TASK OBJECTIVE
Restate the following entries exactly, including every line.

GIVEN INFORMATION
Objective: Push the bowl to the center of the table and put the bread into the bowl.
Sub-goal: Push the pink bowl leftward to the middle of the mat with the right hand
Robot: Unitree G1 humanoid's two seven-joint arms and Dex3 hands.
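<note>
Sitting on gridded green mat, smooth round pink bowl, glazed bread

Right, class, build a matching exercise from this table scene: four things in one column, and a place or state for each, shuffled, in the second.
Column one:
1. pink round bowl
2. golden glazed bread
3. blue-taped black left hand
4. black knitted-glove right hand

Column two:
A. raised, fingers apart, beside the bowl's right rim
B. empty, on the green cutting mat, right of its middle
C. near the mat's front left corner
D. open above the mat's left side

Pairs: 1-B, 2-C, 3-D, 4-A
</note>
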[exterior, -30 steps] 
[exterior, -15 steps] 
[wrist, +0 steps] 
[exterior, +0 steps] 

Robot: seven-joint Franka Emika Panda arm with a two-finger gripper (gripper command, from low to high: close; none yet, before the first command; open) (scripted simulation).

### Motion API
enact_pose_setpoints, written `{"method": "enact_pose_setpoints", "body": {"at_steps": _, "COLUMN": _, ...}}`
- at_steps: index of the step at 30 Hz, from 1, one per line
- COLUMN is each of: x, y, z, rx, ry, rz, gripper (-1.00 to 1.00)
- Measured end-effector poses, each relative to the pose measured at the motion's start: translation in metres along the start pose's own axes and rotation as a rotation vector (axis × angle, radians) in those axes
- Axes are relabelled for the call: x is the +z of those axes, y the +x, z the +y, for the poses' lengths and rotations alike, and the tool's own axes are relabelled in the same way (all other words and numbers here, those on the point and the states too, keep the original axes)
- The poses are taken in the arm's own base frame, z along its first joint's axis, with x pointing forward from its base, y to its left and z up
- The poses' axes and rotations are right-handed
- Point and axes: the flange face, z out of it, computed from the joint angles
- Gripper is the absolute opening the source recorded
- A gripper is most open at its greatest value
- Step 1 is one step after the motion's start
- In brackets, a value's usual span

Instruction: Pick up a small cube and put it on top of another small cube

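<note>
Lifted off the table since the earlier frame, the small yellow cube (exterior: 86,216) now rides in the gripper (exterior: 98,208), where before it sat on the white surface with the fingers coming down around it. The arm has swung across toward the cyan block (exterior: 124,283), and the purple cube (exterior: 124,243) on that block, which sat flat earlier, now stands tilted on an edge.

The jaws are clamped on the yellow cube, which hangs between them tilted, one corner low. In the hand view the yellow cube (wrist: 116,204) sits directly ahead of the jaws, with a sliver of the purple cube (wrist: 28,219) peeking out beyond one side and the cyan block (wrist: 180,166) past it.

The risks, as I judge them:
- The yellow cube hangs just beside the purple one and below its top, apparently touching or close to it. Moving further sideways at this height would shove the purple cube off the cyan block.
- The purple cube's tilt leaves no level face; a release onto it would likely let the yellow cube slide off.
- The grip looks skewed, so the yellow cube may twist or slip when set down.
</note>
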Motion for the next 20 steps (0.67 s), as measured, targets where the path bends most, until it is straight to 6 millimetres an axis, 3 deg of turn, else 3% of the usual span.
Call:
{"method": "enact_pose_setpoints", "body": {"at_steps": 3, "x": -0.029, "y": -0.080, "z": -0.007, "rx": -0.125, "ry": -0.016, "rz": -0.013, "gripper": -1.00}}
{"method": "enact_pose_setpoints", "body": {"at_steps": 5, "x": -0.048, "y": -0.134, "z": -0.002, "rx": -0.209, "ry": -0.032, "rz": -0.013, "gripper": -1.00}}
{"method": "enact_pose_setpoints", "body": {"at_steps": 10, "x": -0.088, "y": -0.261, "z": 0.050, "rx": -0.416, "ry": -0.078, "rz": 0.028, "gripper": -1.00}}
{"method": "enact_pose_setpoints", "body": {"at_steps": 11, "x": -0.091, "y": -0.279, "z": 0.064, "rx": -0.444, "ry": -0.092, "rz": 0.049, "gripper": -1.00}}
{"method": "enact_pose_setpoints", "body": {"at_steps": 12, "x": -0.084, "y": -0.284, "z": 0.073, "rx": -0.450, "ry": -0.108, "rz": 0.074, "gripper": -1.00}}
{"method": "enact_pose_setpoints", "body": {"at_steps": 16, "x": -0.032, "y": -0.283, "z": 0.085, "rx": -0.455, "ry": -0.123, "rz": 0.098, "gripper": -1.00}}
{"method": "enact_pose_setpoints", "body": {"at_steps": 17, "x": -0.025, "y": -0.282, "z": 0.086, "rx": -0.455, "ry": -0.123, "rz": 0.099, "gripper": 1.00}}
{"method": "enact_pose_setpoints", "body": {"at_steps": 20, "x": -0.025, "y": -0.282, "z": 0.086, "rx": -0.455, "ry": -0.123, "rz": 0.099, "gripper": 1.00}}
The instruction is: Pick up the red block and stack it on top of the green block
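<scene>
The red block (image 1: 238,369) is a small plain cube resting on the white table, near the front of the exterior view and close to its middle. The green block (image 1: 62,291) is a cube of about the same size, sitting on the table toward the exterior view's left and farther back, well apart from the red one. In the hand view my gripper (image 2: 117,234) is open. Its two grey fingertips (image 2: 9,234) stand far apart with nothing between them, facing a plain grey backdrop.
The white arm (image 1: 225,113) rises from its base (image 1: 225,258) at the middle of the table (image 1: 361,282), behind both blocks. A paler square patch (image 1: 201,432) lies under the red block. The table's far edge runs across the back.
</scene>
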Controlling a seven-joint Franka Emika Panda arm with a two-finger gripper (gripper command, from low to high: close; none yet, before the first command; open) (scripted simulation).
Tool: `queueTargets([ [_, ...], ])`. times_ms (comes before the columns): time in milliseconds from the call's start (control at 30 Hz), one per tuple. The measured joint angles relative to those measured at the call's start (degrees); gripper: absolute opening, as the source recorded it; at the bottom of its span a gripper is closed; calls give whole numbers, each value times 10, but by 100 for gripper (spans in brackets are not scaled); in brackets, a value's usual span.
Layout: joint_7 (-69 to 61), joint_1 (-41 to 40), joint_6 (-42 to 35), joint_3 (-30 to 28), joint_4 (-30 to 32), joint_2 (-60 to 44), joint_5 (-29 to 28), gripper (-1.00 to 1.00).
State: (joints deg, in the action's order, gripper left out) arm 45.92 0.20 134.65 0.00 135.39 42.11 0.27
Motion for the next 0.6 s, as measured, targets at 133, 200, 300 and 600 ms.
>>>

SOLVED PROBLEM
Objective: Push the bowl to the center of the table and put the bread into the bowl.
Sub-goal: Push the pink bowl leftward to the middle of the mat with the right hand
Robot: Unitree G1 humanoid's two seven-joint arms and Dex3 hands.
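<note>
Sitting on gridded green mat, smooth round pink bowl, glazed bread

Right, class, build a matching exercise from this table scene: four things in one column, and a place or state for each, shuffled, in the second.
Column one:
1. pink round bowl
2. golden glazed bread
3. blue-taped black left hand
4. black knitted-glove right hand

Column two:
A. raised, fingers apart, beside the bowl's right rim
B. empty, on the green cutting mat, right of its middle
C. near the mat's front left corner
D. open above the mat's left side

Pairs: 1-B, 2-C, 3-D, 4-A
</note>
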[exterior, -30 steps] 
[exterior, -15 steps] 
[wrist, +0 steps] 
[exterior, +0 steps] 

Robot: seven-joint Franka Emika Panda arm with a two-finger gripper (gripper command, from low to high: close; none yet, before the first command; open) (scripted simulation).

### Motion API
enact_pose_setpoints, written `{"method": "enact_pose_setpoints", "body": {"at_steps": _, "COLUMN": _, ...}}`
- at_steps: index of the step at 30 Hz, from 1, one per line
- COLUMN is each of: x, y, z, rx, ry, rz, gripper (-1.00 to 1.00)
- Measured end-effector poses, each relative to the pose measured at the motion's start: translation in metres along the start pose's own axes and rotation as a rotation vector (axis × angle, radians) in those axes
- Axes are relabelled for the call: x is the +z of those axes, y the +x, z the +y, for the poses' lengths and rotations alike, and the tool's own axes are relabelled in the same way (all other words and numbers here, those on the point and the states too, keep the original axes)
- The poses are taken in the arm's own base frame, z along its first joint's axis, with x pointing forward from its base, y to its left and z up
- The poses' axes and rotations are right-handed
- Point and axes: the flange face, z out of it, computed from the joint angles
- Gripper is the absolute opening the source recorded
- A gripper is most open at its greatest value
- Step 1 is one step after the motion's start
- In brackets, a value's usual span

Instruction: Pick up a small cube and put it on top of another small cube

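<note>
Lifted off the table since the earlier frame, the small yellow cube (exterior: 86,216) now rides in the gripper (exterior: 98,208), where before it sat on the white surface with the fingers coming down around it. The arm has swung across toward the cyan block (exterior: 124,283), and the purple cube (exterior: 124,243) on that block, which sat flat earlier, now stands tilted on an edge.

The jaws are clamped on the yellow cube, which hangs between them tilted, one corner low. In the hand view the yellow cube (wrist: 116,204) sits directly ahead of the jaws, with a sliver of the purple cube (wrist: 28,219) peeking out beyond one side and the cyan block (wrist: 180,166) past it.

The risks, as I judge them:
- The yellow cube hangs just beside the purple one and below its top, apparently touching or close to it. Moving further sideways at this height would shove the purple cube off the cyan block.
- The purple cube's tilt leaves no level face; a release onto it would likely let the yellow cube slide off.
- The grip looks skewed, so the yellow cube may twist or slip when set down.
</note>
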Motion for the next 20 steps (0.67 s), as measured, targets where the path bends most, until it is straight to 6 millimetres an axis, 3 deg of turn, else 3% of the usual span.
Call:
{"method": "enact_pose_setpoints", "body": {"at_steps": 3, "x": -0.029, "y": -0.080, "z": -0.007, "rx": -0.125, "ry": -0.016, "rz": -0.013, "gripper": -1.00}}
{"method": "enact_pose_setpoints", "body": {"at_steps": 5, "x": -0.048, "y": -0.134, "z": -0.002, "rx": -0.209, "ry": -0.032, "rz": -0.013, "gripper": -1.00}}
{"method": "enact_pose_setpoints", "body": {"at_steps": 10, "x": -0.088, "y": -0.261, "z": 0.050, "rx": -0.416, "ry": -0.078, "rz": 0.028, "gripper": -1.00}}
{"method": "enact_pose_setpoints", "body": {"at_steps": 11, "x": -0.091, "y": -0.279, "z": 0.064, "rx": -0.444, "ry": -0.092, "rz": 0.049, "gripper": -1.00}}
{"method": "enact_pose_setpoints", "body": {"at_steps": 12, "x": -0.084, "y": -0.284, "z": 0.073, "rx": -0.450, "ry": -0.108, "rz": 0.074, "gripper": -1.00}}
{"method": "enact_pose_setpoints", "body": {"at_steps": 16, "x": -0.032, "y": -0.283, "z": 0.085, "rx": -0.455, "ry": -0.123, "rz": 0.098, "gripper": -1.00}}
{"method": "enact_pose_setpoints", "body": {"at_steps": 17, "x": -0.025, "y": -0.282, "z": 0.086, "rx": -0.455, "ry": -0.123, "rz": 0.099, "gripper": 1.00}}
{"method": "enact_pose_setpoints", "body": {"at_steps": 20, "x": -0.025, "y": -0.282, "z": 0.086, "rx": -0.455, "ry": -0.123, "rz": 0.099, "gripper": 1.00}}
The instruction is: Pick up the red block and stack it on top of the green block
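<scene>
The red block (image 1: 238,369) is a small plain cube resting on the white table, near the front of the exterior view and close to its middle. The green block (image 1: 62,291) is a cube of about the same size, sitting on the table toward the exterior view's left and farther back, well apart from the red one. In the hand view my gripper (image 2: 117,234) is open. Its two grey fingertips (image 2: 9,234) stand far apart with nothing between them, facing a plain grey backdrop.
The white arm (image 1: 225,113) rises from its base (image 1: 225,258) at the middle of the table (image 1: 361,282), behind both blocks. A paler square patch (image 1: 201,432) lies under the red block. The table's far edge runs across the back.
</scene>
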Controlling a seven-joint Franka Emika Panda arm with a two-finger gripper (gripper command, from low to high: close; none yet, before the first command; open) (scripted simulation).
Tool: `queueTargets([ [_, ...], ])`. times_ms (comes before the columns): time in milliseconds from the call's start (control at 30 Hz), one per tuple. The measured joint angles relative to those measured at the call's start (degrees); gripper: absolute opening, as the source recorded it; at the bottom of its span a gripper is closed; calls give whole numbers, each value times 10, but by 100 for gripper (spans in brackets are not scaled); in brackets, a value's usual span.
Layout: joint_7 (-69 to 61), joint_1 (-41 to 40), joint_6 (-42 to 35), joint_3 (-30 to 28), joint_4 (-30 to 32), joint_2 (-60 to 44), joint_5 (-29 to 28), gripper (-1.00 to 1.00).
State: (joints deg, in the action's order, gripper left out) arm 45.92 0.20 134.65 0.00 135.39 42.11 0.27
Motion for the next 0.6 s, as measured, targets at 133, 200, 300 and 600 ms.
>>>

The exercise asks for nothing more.